- Raw data -

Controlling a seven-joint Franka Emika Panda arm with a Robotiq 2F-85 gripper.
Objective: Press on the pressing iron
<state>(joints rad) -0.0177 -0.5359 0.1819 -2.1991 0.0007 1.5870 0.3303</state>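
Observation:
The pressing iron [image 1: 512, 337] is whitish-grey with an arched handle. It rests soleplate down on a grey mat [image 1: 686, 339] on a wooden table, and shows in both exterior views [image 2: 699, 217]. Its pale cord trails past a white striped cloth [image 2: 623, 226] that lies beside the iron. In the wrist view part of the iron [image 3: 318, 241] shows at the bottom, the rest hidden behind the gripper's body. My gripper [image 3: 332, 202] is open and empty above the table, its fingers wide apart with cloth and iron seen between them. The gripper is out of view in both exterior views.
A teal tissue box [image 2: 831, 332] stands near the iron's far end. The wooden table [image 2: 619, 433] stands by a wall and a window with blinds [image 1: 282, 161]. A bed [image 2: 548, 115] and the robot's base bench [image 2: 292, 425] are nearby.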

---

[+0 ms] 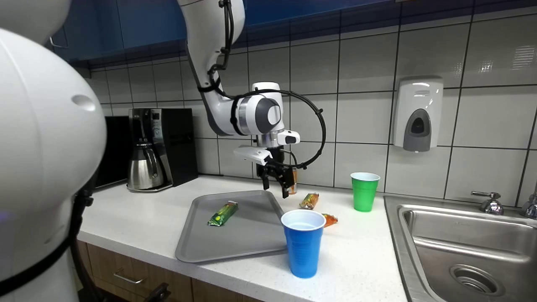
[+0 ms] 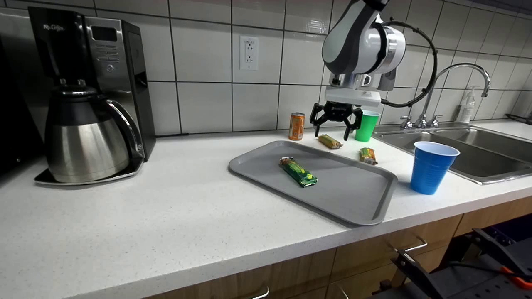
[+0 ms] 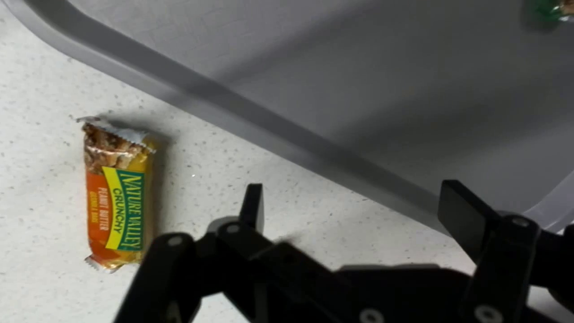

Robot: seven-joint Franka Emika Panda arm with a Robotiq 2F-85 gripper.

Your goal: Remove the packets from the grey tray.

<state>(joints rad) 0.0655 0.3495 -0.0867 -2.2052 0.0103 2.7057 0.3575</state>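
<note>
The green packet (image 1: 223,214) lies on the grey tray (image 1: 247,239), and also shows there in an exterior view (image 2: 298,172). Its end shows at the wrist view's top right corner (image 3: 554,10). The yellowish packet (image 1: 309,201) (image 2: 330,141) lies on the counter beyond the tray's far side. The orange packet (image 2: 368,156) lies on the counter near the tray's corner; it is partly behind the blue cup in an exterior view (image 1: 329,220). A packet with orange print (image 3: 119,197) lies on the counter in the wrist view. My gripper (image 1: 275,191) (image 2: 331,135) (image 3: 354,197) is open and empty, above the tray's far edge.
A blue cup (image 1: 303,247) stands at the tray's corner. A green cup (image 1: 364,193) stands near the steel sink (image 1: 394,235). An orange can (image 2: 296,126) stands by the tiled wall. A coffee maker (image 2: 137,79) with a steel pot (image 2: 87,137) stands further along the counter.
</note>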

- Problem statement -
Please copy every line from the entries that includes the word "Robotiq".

- Response for this exercise -
Controlling a seven-joint Franka Emika Panda arm with a Robotiq 2F-85 gripper.
Robot: seven-joint Franka Emika Panda arm with a Robotiq 2F-85 gripper.

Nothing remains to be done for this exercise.